Pour ne pas renouveler un contractuel, l’intérêt du service doit être prouvé


Certes, un agent public recruté en CDD ne bénéficie pas d’un droit au renouvellement de son contrat. Toutefois, l’administration ne peut légalement décider, au terme dudit contrat, de ne pas le renouveler ou de proposer à l’agent un nouveau contrat substantiellement différent du précédent, que pour un motif tiré de l’intérêt du service. Mais encore faut-il que l’administration fasse la preuve de cet intérêt de service, vient d’indiquer le tribunal administratif de La Réunion.

Pour refuser de renouveler un contractuel, les administrations doivent justifier d'un réel motif tiré de l'intérêt du service. C'est ce que vient de rappeler le tribunal administratif de La Réunion dans un jugement du 27 décembre relatif au cas d’un contractuel qui avait été recruté par l’école Alpinas de la commune de Petite-Île à La Réunion comme accompagnant des élèves en situation de handicap (AESH) par plusieurs contrats à durée déterminée entre le 1ᵉʳ décembre 2016 et le 31 août 2022.

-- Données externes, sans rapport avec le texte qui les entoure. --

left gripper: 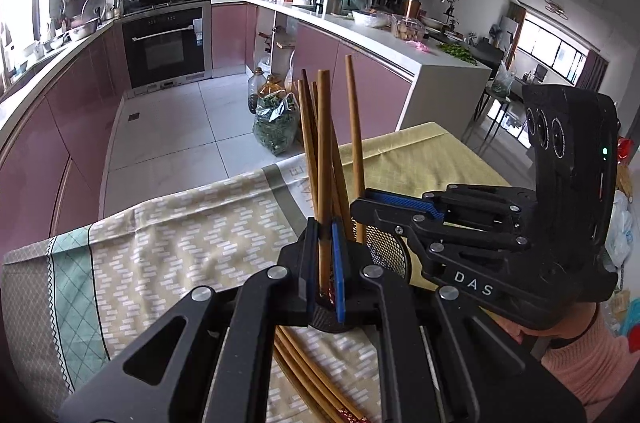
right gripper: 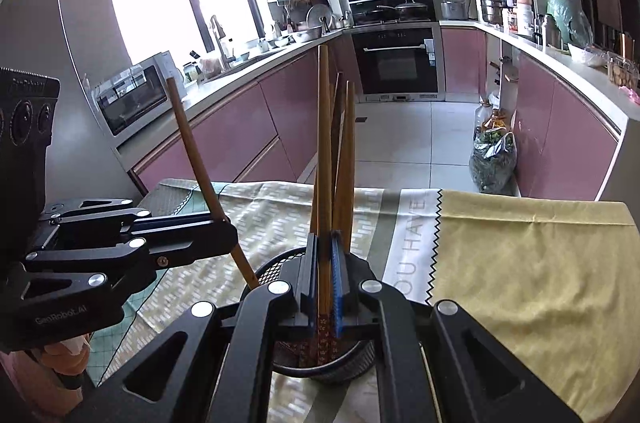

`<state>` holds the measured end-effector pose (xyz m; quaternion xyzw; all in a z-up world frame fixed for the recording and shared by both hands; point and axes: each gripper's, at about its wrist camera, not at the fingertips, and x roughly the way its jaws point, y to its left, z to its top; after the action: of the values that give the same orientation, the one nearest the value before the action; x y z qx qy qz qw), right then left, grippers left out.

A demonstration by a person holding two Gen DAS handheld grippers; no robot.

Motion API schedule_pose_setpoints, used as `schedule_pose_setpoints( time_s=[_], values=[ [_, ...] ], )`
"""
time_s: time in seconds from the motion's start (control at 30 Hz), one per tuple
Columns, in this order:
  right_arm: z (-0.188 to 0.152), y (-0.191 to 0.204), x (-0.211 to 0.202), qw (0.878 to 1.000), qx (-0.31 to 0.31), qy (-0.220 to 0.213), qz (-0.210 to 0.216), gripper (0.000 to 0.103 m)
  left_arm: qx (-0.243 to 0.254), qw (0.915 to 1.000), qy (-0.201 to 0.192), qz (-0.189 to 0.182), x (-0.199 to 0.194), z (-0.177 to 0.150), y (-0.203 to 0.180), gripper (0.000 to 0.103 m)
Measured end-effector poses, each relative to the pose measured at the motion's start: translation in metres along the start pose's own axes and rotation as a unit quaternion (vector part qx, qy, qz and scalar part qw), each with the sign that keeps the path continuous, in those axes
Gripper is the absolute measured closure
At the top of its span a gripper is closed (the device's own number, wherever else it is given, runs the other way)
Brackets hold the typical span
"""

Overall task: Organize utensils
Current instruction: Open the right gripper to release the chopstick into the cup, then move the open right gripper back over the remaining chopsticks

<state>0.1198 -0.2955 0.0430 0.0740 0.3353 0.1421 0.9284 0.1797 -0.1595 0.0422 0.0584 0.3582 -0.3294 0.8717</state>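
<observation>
- Left wrist view: your left gripper (left gripper: 323, 225) is clamped narrow on one wooden chopstick (left gripper: 324, 151), which is held steeply upright. Its decorated lower end shows between the pads.
- Just to its right, the right gripper (left gripper: 360, 203) pinches a second chopstick (left gripper: 354, 127) above the black mesh holder (left gripper: 386, 249), where other chopsticks already stand.
- Loose chopsticks (left gripper: 312, 383) lie on the patterned tablecloth (left gripper: 180, 243) below your left gripper.
- Right wrist view: your right gripper (right gripper: 323, 243) is directly over the holder (right gripper: 340, 371). Its chopstick (right gripper: 324, 143) is near vertical, patterned end down inside the rim.
- The left gripper's (right gripper: 228, 231) chopstick (right gripper: 196, 167) leans, with its tip at the holder's near rim; I cannot tell whether it is inside.
- Advice: straighten the left stick, lower both ends past the rim, and release only when each is seated. Keep the two grippers from knocking together.
</observation>
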Motion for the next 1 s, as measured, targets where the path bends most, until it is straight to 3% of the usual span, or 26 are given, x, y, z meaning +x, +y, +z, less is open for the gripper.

En mai 2022, son académie l'avait informé du non-renouvellement de son contrat à son terme, soit à la fin du mois d'août. Une décision contestée par ce contractuel qui avait demandé au tribunal l'annulation du non-renouvellement de son contrat ainsi que la condamnation de l'État à lui verser une somme de 30 000 euros en réparation des préjudices qu'il estimait avoir subis.

À l'appui de son recours, ce contractuel estimait que ce non-renouvellement était injustifié "dès lors que son travail et son investissement personnels sont reconnus par l'ensemble de l'équipe éducative avec laquelle il a travaillé".

Reproches de l'administration non étayés

Dans son jugement, le tribunal rappelle les règles relatives au renouvellement des contrats dans la fonction publique. Certes, expliquent les juges, un agent public qui a été recruté par un CDD "ne bénéficie ni d'un droit au renouvellement de son contrat ni, à plus forte raison, d'un droit au maintien de ses clauses si l'administration envisage de procéder à son renouvellement".

"Toutefois", poursuivent-ils, "l'administration ne peut légalement décider, au terme de son contrat, de ne pas le renouveler ou de proposer à l'agent, sans son accord, un nouveau contrat substantiellement différent du précédent, que pour un motif tiré de l'intérêt du service". Et dans ce cas, un tel motif "s'apprécie au regard des besoins du service ou de considérations tenant à la personne de l'agent".

Dans l'affaire en question, le recteur de l'académie de La Réunion avait indiqué que le non-renouvellement du contrat du requérant était lié à ses retards et absences fréquents. Selon l'administration, il aurait aussi refusé d'être affecté dans les autres établissements du pôle inclusif d'accompagnement local dont il dépendait. L'académie pointait aussi son langage oral "parfois familier" et "incompatible avec ses fonctions d'aide aux élèves".

"Motifs étrangers à l'intérêt du service"

L'administration ne produit néanmoins "aucune pièce au soutien de ses allégations" et "notamment pas ses comptes rendus d'entretien professionnel qui, selon l'administration, feraient état de ces griefs". Le requérant, au contraire, a produit plusieurs courriers "particulièrement élogieux à l'égard de son travail". Des courriers adressés à l'académie de La Réunion par des parents d'élèves et des enseignants ayant travaillé avec lui et qui relatent, "de manière précise et circonstanciée", "ses compétences professionnelles et ses grandes qualités humaines et éducatives, son investissement dans l'accompagnement des enfants handicapés dont le comportement et les résultats se sont améliorés grâce à son aide et la relation de confiance qu'il a su instaurer avec eux".

Aussi, selon le tribunal administratif, l'administration n'apporte aucun élément "de fait" permettant d'établir la réalité des reproches et difficultés d'organisation qu'elle impute au requérant et, "partant", "la réalité du motif d'intérêt du service ayant présidé à la décision contestée". Pour les juges, le non-renouvellement de son contrat doit ainsi être regardé "comme ayant été décidé pour des motifs étrangers à l'intérêt du service". Le tribunal annule le non-renouvellement de ce CDD et enjoint au recteur de l'académie de La Réunion de réexaminer la situation du requérant dans un délai de deux mois.